Stevens held various offices in the Iowa Equal Suffrage Association, including president in 1894, in which capacity she addressed the Iowa Legislature on behalf of the suffrage movement. As president of the Boone Equality Club, she organized the first woman suffrage parade in the United States for the annual convention of the Iowa Equal Suffrage Association in Boone in 1908. Her husband was the Progressive Party’s candidate for Iowa governor in 1912.

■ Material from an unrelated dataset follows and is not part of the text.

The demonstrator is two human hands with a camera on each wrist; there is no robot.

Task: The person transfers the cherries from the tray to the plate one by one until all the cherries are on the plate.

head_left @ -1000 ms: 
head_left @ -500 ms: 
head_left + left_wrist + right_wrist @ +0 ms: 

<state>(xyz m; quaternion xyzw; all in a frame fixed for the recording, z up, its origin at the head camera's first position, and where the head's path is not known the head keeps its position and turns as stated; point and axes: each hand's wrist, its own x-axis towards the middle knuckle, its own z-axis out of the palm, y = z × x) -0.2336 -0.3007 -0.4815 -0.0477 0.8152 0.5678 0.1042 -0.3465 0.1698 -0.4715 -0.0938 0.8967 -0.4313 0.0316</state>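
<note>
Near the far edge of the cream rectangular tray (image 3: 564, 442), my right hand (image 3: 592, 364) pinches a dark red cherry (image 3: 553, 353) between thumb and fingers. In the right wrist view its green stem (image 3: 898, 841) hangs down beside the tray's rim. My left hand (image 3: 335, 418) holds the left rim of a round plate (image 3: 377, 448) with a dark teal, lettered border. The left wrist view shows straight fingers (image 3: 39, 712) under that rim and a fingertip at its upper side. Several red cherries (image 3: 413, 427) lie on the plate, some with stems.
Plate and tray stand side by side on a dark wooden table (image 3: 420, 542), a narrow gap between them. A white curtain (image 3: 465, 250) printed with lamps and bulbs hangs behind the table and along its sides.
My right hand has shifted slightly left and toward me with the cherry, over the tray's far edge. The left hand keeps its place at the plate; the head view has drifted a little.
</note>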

The League of Women Voters honored Stevens in 1931 as one of the twenty-four “women in Iowa whose courageous work opened the opportunities of complete citizenship to all women in the state.” A plaque with the names of all twenty-four women honored by the League of Women Voters in 1931 hangs on the wall of the third floor of Carrie Chapman Catt Hall on Iowa State’s central campus as part of its renovation prior to the building’s dedication in October 1995. Stevens was inducted into the Iowa Women’s Hall of Fame in 1995.
Stevens was honored by the Carrie Chapman Catt Center for Women and Politics.
Mary Bertha Beers was born in Iowa in 1874 and moved with her family to Gilmore City at the age of seven. They rode on the first train to steam through the small northwest Iowa town that was to be her home for the next 90 years. She loved school and was greatly disappointed at age 12 when her father—a farmer and postmaster—required her services in the post office, and she was forced to leave school. The best part of her job, she said, was that after the mail was sorted for the day, she could read between customer’s visits. She returned to school at age 15 and was one of the first graduates of Gilmore City’s school.
When she married and was raising her five children, Van Alstine founded a study club in Gilmore City and worked for women’s suffrage. She later served as state secretary for many years for the Iowa League of Women Voters. She was also an officer in the Women’s Christian Temperance Union and state secretary of the American Federation of Women. Van Alstine served as mayor of Gilmore City and on the Humbolt County welfare board.
Van Alstine was a skilled artist. She had her own shows, and many of her paintings survive with family and friends.
Van Alstine was honored by her daughter, Lois V. Holler.